▶ _Task goal_
All of the entries, apart from their pictures, are to be copied verbatim.

▶ _Source records_

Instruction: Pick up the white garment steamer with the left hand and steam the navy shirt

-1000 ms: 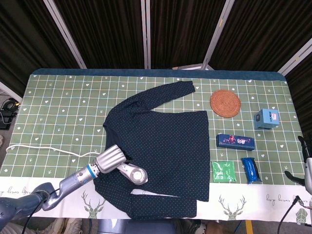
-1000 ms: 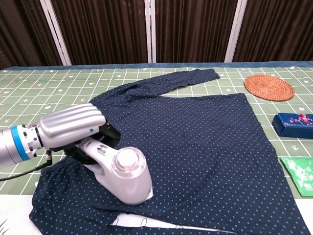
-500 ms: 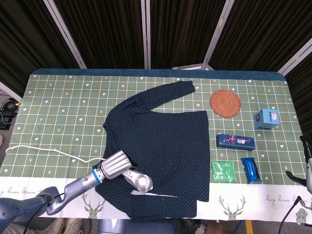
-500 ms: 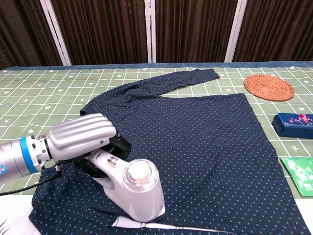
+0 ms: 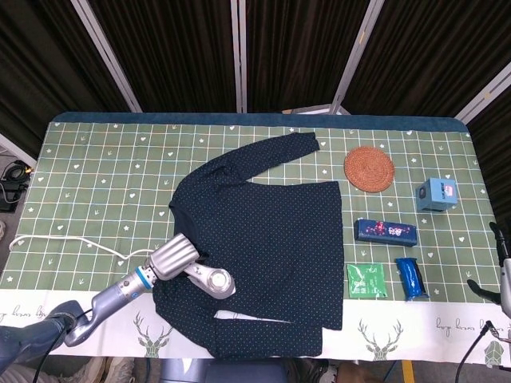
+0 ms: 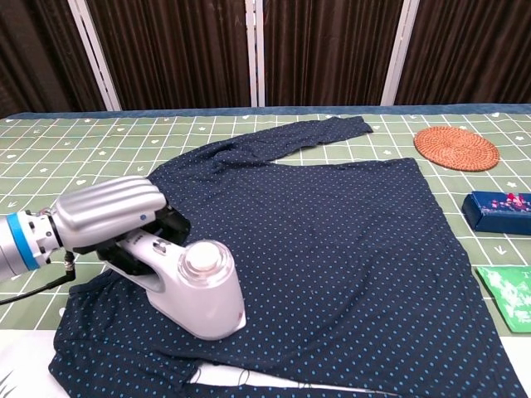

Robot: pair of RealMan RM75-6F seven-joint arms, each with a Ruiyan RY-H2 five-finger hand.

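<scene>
The navy dotted shirt [image 5: 263, 231] [image 6: 348, 240] lies spread flat across the middle of the table. My left hand [image 5: 173, 258] [image 6: 108, 214] grips the handle of the white garment steamer [image 5: 210, 282] [image 6: 192, 286], whose head rests on the shirt's lower left part, near the hem. The steamer's white cord [image 5: 72, 242] trails off to the left over the tablecloth. Only dark parts of my right arm [image 5: 499, 263] show at the right edge of the head view; the right hand itself is out of both views.
Right of the shirt lie a woven round coaster [image 5: 369, 168] [image 6: 456, 148], a light blue box [image 5: 436, 195], a dark blue case [image 5: 386, 230] [image 6: 501, 208], a green packet [image 5: 366, 281] [image 6: 508, 294] and a blue packet [image 5: 410, 278]. The table's front edge [image 5: 263, 335] is close below the shirt.
The left hand and steamer slid down and right over the shirt's lower part, then came back left and slightly up to where they are now.
</scene>
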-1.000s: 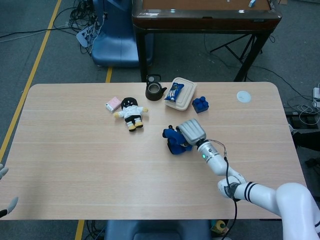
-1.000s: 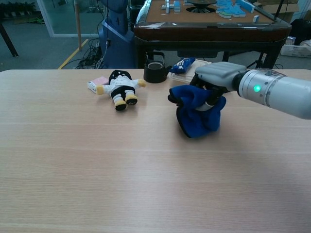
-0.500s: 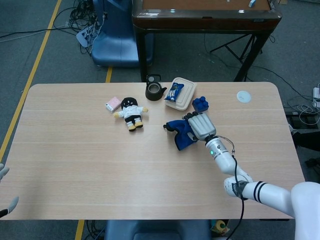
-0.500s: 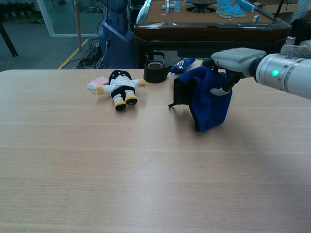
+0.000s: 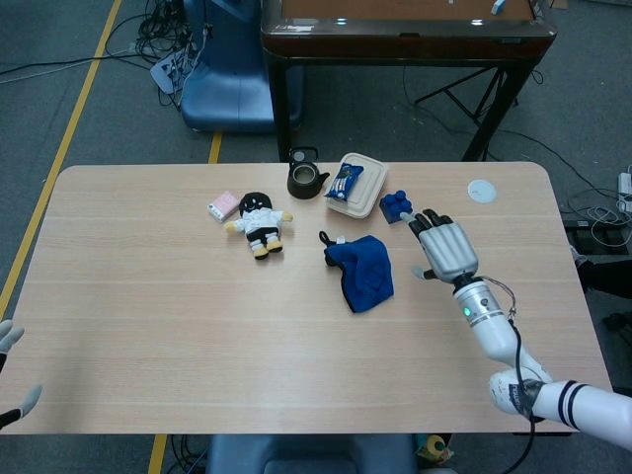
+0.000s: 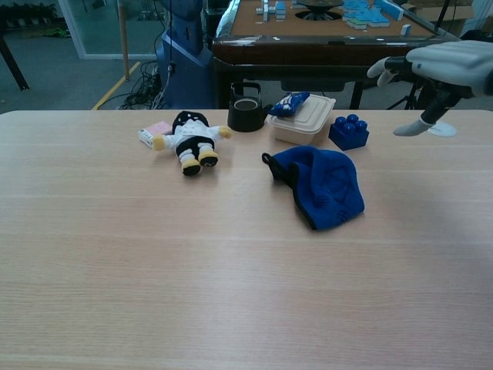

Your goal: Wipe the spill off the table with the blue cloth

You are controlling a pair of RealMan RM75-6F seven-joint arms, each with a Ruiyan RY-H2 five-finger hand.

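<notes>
The blue cloth [image 5: 360,272] lies spread flat on the wooden table [image 5: 148,326], near its middle, with nothing touching it; the chest view shows the cloth [image 6: 323,185] too. To its right my right hand [image 5: 444,247] hovers open and holds nothing. In the chest view this right hand [image 6: 435,65] is raised above the table's far right. A small pale round patch [image 5: 481,191] marks the table's far right corner beyond the hand. Only the fingertips of my left hand [image 5: 10,370] show at the lower left edge, apart and holding nothing.
Behind the cloth stand a dark teapot [image 5: 306,180], a beige food box [image 5: 355,188] with a blue packet on it, and a blue toy brick [image 5: 397,205]. A doll [image 5: 259,222] and a pink box [image 5: 223,205] lie to the left. A dark table [image 5: 405,39] stands beyond.
My right hand has let go of the blue cloth and moved right and up. The cloth, bunched in the hand before, now lies flat on the table.
</notes>
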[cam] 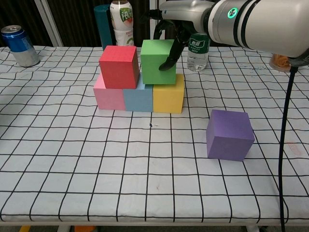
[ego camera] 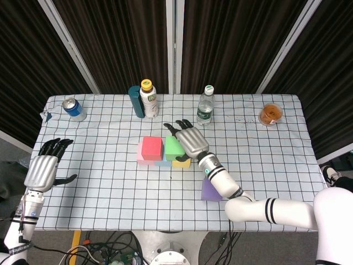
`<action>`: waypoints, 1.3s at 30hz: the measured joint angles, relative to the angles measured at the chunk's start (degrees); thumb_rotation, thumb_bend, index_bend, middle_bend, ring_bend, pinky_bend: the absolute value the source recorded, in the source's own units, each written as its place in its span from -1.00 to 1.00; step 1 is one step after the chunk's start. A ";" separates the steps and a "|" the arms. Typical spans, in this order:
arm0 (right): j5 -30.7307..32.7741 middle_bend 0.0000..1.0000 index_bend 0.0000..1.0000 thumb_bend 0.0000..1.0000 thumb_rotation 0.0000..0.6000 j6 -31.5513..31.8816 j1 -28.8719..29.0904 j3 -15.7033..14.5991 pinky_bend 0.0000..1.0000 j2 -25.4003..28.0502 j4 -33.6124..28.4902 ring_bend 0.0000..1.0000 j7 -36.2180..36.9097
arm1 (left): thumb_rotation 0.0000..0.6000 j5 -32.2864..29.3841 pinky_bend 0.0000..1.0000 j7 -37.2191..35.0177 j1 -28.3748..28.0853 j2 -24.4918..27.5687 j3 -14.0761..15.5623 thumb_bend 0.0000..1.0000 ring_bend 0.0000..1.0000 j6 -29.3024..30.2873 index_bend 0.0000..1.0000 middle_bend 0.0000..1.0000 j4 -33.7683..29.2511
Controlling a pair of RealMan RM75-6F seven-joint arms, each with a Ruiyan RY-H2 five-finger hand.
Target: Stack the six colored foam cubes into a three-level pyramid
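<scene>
The checked tablecloth (cam: 72,169) carries everything. My right hand (ego camera: 190,141) grips the green cube (cam: 158,62) from above, thumb down its front face, and the cube sits on the blue cube (cam: 138,98) and yellow cube (cam: 168,96), just right of the red cube (cam: 119,66). The red cube rests over the pink cube (cam: 108,97). The purple cube (cam: 230,135) lies apart, to the green cube's right and nearer me. My left hand (ego camera: 41,169) hovers far left, fingers spread, holding nothing.
</scene>
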 measured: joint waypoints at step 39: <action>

▶ _Result of this exercise_
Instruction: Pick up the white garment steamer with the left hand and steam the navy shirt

-1000 ms: 
-1000 ms: 
-500 ms: 
-500 ms: 
+0 ms: 
+0 ms: 

Robot: pair of RealMan RM75-6F seven-joint arms, each with a Ruiyan RY-H2 five-finger hand.

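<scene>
The navy dotted shirt [image 5: 263, 231] [image 6: 348, 240] lies spread flat across the middle of the table. My left hand [image 5: 173, 258] [image 6: 108, 214] grips the handle of the white garment steamer [image 5: 210, 282] [image 6: 192, 286], whose head rests on the shirt's lower left part, near the hem. The steamer's white cord [image 5: 72, 242] trails off to the left over the tablecloth. Only dark parts of my right arm [image 5: 499, 263] show at the right edge of the head view; the right hand itself is out of both views.
Right of the shirt lie a woven round coaster [image 5: 369, 168] [image 6: 456, 148], a light blue box [image 5: 436, 195], a dark blue case [image 5: 386, 230] [image 6: 501, 208], a green packet [image 5: 366, 281] [image 6: 508, 294] and a blue packet [image 5: 410, 278]. The table's front edge [image 5: 263, 335] is close below the shirt.
The left hand and steamer slid down and right over the shirt's lower part, then came back left and slightly up to where they are now.
</scene>
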-1.000s: 
-1.000s: 
-0.500s: 
-0.500s: 
+0.000s: 
+0.000s: 

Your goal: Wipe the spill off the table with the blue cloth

You are controlling a pair of RealMan RM75-6F seven-joint arms, each with a Ruiyan RY-H2 five-finger hand.

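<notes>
The blue cloth [image 5: 360,272] lies spread flat on the wooden table [image 5: 148,326], near its middle, with nothing touching it; the chest view shows the cloth [image 6: 323,185] too. To its right my right hand [image 5: 444,247] hovers open and holds nothing. In the chest view this right hand [image 6: 435,65] is raised above the table's far right. A small pale round patch [image 5: 481,191] marks the table's far right corner beyond the hand. Only the fingertips of my left hand [image 5: 10,370] show at the lower left edge, apart and holding nothing.
Behind the cloth stand a dark teapot [image 5: 306,180], a beige food box [image 5: 355,188] with a blue packet on it, and a blue toy brick [image 5: 397,205]. A doll [image 5: 259,222] and a pink box [image 5: 223,205] lie to the left. A dark table [image 5: 405,39] stands beyond.
My right hand has let go of the blue cloth and moved right and up. The cloth, bunched in the hand before, now lies flat on the table.
</notes>
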[cam] 
[ego camera] 
`<action>`: waypoints, 1.3s at 30hz: the measured joint angles, relative to the angles measured at the chunk's start (degrees); thumb_rotation, thumb_bend, index_bend, middle_bend, ring_bend, pinky_bend: the absolute value the source recorded, in the source's own units, each written as its place in its span from -1.00 to 1.00; step 1 is one step after the chunk's start. A ";" separates the steps and a "|" the arms. Typical spans, in this order:
arm0 (right): j5 -30.7307..32.7741 middle_bend 0.0000..1.0000 index_bend 0.0000..1.0000 thumb_bend 0.0000..1.0000 thumb_rotation 0.0000..0.6000 j6 -31.5513..31.8816 j1 -28.8719..29.0904 j3 -15.7033..14.5991 pinky_bend 0.0000..1.0000 j2 -25.4003..28.0502 j4 -33.6124..28.4902 ring_bend 0.0000..1.0000 j7 -36.2180..36.9097
arm1 (left): thumb_rotation 0.0000..0.6000 j5 -32.2864..29.3841 pinky_bend 0.0000..1.0000 j7 -37.2191..35.0177 j1 -28.3748..28.0853 j2 -24.4918..27.5687 j3 -14.0761..15.5623 thumb_bend 0.0000..1.0000 ring_bend 0.0000..1.0000 j6 -29.3024..30.2873 index_bend 0.0000..1.0000 middle_bend 0.0000..1.0000 j4 -33.7683..29.2511
Controlling a pair of RealMan RM75-6F seven-joint arms, each with a Ruiyan RY-H2 five-finger hand.
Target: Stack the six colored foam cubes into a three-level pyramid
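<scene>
The checked tablecloth (cam: 72,169) carries everything. My right hand (ego camera: 190,141) grips the green cube (cam: 158,62) from above, thumb down its front face, and the cube sits on the blue cube (cam: 138,98) and yellow cube (cam: 168,96), just right of the red cube (cam: 119,66). The red cube rests over the pink cube (cam: 108,97). The purple cube (cam: 230,135) lies apart, to the green cube's right and nearer me. My left hand (ego camera: 41,169) hovers far left, fingers spread, holding nothing.
</scene>
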 measured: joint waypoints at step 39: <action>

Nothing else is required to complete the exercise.